### REQUIRED WORK:
Which lines of the data contain the string "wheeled"? Copy every one.
::::
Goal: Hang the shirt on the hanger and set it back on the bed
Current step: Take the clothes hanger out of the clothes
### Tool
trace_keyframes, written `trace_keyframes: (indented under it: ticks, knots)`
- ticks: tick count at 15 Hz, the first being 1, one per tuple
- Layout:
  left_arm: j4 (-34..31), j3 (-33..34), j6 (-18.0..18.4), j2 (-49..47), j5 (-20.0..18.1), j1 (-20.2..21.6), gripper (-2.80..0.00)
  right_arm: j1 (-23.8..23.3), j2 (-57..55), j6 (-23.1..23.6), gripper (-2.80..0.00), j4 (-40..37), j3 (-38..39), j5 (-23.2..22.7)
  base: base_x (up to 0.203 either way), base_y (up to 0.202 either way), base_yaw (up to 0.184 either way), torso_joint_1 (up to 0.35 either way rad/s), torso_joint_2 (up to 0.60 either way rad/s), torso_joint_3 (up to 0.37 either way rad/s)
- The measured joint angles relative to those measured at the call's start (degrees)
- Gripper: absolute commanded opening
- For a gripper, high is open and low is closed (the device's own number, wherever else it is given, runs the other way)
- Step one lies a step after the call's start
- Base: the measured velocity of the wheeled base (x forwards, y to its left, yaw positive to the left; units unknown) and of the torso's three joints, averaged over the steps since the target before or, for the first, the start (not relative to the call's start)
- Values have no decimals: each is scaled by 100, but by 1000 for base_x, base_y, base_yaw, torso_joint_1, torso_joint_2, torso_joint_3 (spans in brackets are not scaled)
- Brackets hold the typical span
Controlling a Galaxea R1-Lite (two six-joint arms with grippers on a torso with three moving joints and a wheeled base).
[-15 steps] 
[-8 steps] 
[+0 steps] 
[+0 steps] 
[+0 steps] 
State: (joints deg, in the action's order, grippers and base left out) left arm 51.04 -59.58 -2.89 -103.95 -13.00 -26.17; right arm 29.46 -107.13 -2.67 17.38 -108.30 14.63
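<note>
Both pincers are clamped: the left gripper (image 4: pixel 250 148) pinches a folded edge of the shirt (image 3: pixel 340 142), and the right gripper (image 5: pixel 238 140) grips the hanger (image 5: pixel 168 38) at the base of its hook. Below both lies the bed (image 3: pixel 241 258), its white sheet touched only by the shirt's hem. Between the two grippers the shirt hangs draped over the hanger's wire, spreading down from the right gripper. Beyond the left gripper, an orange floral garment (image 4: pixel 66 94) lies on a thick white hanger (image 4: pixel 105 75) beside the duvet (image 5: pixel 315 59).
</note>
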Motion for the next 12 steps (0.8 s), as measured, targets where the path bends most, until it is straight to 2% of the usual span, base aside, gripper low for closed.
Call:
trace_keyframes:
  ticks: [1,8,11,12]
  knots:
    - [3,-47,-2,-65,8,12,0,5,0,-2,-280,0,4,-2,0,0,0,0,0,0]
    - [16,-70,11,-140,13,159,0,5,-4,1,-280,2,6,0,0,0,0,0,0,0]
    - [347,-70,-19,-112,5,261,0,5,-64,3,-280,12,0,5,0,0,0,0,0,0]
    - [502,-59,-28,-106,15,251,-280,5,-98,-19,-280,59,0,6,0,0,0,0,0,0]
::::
### RESULT FOR THIS TASK:
- Base: the measured velocity of the wheeled base (x forwards, y to its left, yaw positive to the left; units unknown) and of the torso's three joints, averaged over the steps since the target before or, for the first, the start (not relative to the call's start)
Controlling a Galaxea R1-Lite (two six-joint arms with grippers on a torso with three moving joints and a wheeled base).

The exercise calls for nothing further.